• **To do**:
Write out the data below in full, please. Keep every character as given.

==========

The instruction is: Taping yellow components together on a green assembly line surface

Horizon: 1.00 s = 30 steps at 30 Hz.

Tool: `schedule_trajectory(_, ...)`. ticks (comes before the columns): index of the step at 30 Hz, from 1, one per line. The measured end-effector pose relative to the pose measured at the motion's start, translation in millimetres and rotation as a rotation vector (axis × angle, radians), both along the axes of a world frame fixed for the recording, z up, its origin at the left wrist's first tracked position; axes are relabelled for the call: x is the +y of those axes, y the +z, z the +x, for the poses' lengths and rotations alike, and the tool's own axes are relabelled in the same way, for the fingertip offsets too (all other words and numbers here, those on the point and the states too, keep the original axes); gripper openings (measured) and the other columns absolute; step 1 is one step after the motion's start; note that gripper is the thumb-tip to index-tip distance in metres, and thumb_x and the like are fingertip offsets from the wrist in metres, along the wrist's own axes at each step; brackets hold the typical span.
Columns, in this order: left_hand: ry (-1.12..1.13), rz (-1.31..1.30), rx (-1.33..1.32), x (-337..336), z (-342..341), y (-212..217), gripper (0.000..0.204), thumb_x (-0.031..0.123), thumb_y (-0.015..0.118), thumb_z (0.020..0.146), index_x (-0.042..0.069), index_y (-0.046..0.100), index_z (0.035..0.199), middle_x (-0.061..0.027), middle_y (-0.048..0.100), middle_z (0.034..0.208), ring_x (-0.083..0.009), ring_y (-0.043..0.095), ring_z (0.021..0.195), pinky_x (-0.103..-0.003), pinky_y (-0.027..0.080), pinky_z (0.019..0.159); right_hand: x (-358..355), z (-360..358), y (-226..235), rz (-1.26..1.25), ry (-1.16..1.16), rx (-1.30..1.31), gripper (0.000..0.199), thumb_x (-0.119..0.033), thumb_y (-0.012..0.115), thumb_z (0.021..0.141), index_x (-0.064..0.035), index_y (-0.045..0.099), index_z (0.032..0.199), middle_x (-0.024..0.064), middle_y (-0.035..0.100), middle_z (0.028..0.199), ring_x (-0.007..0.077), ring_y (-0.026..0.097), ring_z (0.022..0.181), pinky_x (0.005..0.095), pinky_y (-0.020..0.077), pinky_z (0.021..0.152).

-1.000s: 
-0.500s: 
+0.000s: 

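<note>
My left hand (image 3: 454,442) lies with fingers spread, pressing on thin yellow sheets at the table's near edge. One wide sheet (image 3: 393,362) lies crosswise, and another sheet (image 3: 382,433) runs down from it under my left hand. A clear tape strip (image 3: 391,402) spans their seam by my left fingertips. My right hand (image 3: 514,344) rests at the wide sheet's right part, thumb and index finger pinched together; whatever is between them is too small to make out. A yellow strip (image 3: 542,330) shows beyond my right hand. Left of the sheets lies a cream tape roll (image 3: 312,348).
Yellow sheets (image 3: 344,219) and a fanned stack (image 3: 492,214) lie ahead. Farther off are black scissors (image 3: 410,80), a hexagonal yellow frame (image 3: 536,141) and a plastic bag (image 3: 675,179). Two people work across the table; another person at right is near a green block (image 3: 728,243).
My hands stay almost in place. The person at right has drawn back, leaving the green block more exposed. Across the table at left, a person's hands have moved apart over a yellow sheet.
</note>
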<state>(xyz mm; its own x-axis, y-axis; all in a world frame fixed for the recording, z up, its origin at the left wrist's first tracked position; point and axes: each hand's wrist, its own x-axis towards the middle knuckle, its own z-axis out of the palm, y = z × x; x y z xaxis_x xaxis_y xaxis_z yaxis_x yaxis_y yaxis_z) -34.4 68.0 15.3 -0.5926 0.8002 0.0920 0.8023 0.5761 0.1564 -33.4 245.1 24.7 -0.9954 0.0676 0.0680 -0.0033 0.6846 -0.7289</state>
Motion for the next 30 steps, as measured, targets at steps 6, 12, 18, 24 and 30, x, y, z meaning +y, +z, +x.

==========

• **Written reply**:
The instruction is: Taping yellow components together on a green assembly line surface

Horizon: 1.00 s = 30 steps at 30 Hz.

Tool: `schedule_trajectory(_, ...)`. ticks (comes before the columns): index of the step at 30 Hz, from 1, one per line. The measured end-effector pose relative to the pose measured at the motion's start, translation in millimetres and rotation as a rotation vector (axis × angle, radians), both along the axes of a world frame fixed for the recording, z up, its origin at the left wrist's first tracked position; axes are relabelled for the call: x is the +y of those axes, y the +z, z the +x, for the poses' lengths and rotations alike, and the tool's own axes are relabelled in the same way, for the fingertip offsets too (all other words and numbers here, those on the point and the states too, keep the original axes); gripper openings (measured) and the other columns absolute; step 1 is one step after the motion's start; note that gripper is the thumb-tip to index-tip distance in metres, and thumb_x and the like are fingertip offsets from the wrist in metres, along the wrist's own axes at each step; brackets hold the typical span.
Columns, in this order: left_hand: ry (-1.12..1.13), rz (-1.31..1.30), rx (-1.33..1.32), x (-337..336), z (-342..341), y (-212..217), gripper (0.000..0.204), thumb_x (-0.031..0.123), thumb_y (-0.015..0.118), thumb_z (0.020..0.146), index_x (-0.042..0.069), index_y (-0.046..0.100), index_z (0.035..0.199), middle_x (-0.061..0.027), middle_y (-0.048..0.100), middle_z (0.034..0.208), ring_x (-0.083..0.009), ring_y (-0.043..0.095), ring_z (0.021..0.195), pinky_x (-0.103..-0.003), pinky_y (-0.027..0.080), pinky_z (0.019..0.159); right_hand: x (-358..355), z (-360..358), y (-226..235), rz (-1.26..1.25), ry (-1.16..1.16), rx (-1.30..1.31), gripper (0.000..0.199), thumb_x (-0.119..0.033), thumb_y (-0.012..0.115), thumb_z (0.021..0.141), index_x (-0.064..0.035), index_y (-0.045..0.099), index_z (0.032..0.199), middle_x (-0.024..0.064), middle_y (-0.035..0.100), middle_z (0.028..0.199), ring_x (-0.007..0.077), ring_y (-0.026..0.097), ring_z (0.022..0.181), pinky_x (0.005..0.095), pinky_y (-0.020..0.077), pinky_z (0.021..0.152).

-1.000s: 
-0.500s: 
+0.000s: 

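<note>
My left hand (image 3: 454,442) lies with fingers spread, pressing on thin yellow sheets at the table's near edge. One wide sheet (image 3: 393,362) lies crosswise, and another sheet (image 3: 382,433) runs down from it under my left hand. A clear tape strip (image 3: 391,402) spans their seam by my left fingertips. My right hand (image 3: 514,344) rests at the wide sheet's right part, thumb and index finger pinched together; whatever is between them is too small to make out. A yellow strip (image 3: 542,330) shows beyond my right hand. Left of the sheets lies a cream tape roll (image 3: 312,348).
Yellow sheets (image 3: 344,219) and a fanned stack (image 3: 492,214) lie ahead. Farther off are black scissors (image 3: 410,80), a hexagonal yellow frame (image 3: 536,141) and a plastic bag (image 3: 675,179). Two people work across the table; another person at right is near a green block (image 3: 728,243).
My hands stay almost in place. The person at right has drawn back, leaving the green block more exposed. Across the table at left, a person's hands have moved apart over a yellow sheet.
</note>
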<state>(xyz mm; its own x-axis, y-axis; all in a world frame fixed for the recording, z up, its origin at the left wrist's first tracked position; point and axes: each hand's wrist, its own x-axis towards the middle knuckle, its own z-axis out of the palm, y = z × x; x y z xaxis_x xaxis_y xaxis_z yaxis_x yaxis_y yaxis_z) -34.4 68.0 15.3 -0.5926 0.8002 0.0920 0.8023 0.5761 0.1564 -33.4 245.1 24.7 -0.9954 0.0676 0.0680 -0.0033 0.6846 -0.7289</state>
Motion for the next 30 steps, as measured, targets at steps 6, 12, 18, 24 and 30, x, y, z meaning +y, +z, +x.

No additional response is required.